Yes, under 26 USC § 223(f)(7), transfers of HSA interests to a spouse or former spouse under a divorce decree occur tax-free when executed as trustee-to-trustee transfers. The funds must move directly between HSA custodians, and the receiving spouse must have their own HSA account established before the transfer. Failure to follow proper procedures results in taxable distribution treatment plus a 20% penalty for account holders under 65.

How are FSA accounts divided in Mississippi divorce?

FSAs cannot be directly transferred between spouses like HSAs because they are employer-sponsored accounts subject to use-it-or-lose-it rules.
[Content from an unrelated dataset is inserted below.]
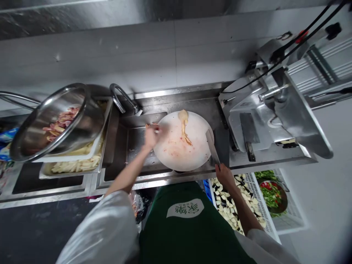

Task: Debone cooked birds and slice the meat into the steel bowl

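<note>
My right hand (225, 175) is wrapped round the handle of a cleaver (212, 147), whose blade lies over the right edge of a round white cutting board (176, 157). On the board, a pale yellowish poultry leg (183, 126) stretches from the far edge towards the middle, among reddish smears. My left hand (151, 136) is over the board's left edge, beside the sink. Its fingers are blurred but closed round what looks like a small piece of meat, with a pale, reddish end showing. Most of that piece is hidden.
A tilted steel bowl (38, 126) of meat strips rests over trays of pale cut strips (77, 164) at left. Behind the sink (132, 146) stands a faucet (121, 96). A slicing machine (275, 106) and a second cleaver (249, 128) are at right. Below, a crate (253, 185) holds cut eggplant.
</note>
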`<action>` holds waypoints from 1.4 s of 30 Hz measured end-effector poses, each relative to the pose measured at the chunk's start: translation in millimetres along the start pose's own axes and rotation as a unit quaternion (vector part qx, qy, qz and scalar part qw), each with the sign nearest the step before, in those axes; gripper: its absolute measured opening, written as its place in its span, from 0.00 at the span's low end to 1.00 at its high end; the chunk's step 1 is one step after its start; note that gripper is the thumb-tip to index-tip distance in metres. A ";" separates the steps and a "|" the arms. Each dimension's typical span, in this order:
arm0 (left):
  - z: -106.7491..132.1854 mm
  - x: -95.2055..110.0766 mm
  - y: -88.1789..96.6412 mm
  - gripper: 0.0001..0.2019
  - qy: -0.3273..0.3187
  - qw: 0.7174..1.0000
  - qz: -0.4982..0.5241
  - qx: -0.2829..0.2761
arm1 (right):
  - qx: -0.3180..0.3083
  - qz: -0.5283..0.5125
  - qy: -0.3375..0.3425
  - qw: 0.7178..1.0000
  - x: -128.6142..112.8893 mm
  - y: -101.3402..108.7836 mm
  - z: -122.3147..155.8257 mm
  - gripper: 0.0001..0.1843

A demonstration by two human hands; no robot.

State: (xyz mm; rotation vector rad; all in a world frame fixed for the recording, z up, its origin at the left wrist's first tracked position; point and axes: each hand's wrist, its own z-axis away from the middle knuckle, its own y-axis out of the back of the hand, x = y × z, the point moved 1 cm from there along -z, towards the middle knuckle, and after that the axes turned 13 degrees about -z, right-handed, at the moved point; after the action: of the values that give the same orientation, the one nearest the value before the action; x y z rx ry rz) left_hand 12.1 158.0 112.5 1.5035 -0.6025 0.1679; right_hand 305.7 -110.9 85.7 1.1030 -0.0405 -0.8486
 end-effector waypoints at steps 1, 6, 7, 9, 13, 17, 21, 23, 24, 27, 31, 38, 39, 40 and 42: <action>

Mississippi courts typically offset FSA values against other marital assets to achieve equitable distribution. For example, a $2,000 FSA balance might result in the other spouse receiving an additional $1,000 in other assets rather than splitting the FSA itself.
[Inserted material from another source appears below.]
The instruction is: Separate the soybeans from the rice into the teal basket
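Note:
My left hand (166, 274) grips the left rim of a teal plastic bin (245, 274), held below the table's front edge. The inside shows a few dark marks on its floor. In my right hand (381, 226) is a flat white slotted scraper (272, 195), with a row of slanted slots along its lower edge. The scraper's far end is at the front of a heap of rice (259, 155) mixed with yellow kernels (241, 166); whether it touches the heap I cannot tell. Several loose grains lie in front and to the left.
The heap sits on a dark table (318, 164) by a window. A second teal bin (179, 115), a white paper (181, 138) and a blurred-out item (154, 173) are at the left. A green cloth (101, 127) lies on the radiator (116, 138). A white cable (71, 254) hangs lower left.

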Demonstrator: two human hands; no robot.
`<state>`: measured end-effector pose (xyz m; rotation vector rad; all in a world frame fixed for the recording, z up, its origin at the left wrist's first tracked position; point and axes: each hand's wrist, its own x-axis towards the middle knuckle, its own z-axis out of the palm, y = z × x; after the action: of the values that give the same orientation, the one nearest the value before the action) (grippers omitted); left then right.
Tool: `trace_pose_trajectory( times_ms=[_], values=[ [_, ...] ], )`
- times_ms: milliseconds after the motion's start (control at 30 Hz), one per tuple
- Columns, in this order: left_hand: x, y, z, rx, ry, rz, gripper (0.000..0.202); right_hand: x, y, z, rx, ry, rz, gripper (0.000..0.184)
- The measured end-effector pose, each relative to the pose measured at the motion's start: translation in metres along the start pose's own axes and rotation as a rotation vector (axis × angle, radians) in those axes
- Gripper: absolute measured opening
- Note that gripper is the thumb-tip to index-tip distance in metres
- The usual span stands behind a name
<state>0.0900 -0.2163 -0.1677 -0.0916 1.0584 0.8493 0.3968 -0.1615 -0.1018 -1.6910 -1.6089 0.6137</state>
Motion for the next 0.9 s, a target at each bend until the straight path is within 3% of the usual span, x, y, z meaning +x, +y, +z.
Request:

Can I use my HSA for my ex-spouse's medical expenses after divorce?

No, once your Mississippi divorce is finalized, your former spouse is no longer a qualifying family member for HSA purposes under IRS rules. Using HSA funds for an ex-spouse's expenses results in the distribution being treated as ordinary income subject to income tax plus a 20% penalty if you are under age 65. This rule applies even if your divorce decree requires you to maintain health coverage for your ex-spouse.

Which parent can use FSA funds for children's expenses after divorce?

For Healthcare FSAs, either parent can claim a child's eligible medical expenses from their own FSA, as children of divorced parents are considered dependents of both parents for Healthcare FSA purposes. However, for Dependent Care FSAs, only the custodial parent (the parent with physical custody the majority of nights) can receive reimbursements, regardless of which parent pays for childcare or claims the child as a tax dependent.

What is the 2026 HSA contribution limit in Mississippi?

The 2026 HSA contribution limits established by the IRS are $4,400 for individuals with self-only high deductible health plan coverage and $8,750 for those with family coverage. Account holders age 55 and older can contribute an additional $1,000 as a catch-up contribution. These limits combine employee and employer contributions and apply uniformly across all states including Mississippi.

How does Mississippi's equitable distribution affect HSA division?

Mississippi follows equitable distribution, meaning HSA accounts are divided fairly but not necessarily equally based on the Ferguson factors. Courts consider each spouse's contribution to the account, their financial needs post-divorce, and the tax consequences of division. Unlike community property states that mandate 50/50 splits, Mississippi chancellors have broad discretion to determine what constitutes an equitable division based on case-specific circumstances.

What happens to HSA accounts during the Mississippi 60-day waiting period?

During the mandatory 60-day waiting period for irreconcilable differences divorces, both spouses should maintain the status quo regarding HSA contributions and withdrawals unless otherwise agreed. Significant withdrawals during this period may be scrutinized by the court under the Ferguson factor examining whether either spouse depleted marital assets. The waiting period begins when the divorce complaint is filed, not when the parties separated.

Can I change my FSA contributions after filing for divorce in Mississippi?

Yes, divorce constitutes a qualified family status change under IRS cafeteria plan rules, potentially allowing mid-year FSA election changes. However, the employer's plan document must specifically permit such changes, and any modification must be consistent with the change in family status. Contact your employer's benefits administrator promptly after filing to understand your options for adjusting FSA elections.

Should I get my own HSA before my Mississippi divorce is final?

Yes, establishing your own HSA before the divorce is finalized ensures you can receive a tax-free trustee-to-trustee transfer of your share of marital HSA funds. You must be enrolled in a qualifying high deductible health plan to open an HSA. Without your own HSA account, any transfer of funds from your spouse's HSA may be treated as a taxable distribution rather than a tax-free transfer incident to divorce.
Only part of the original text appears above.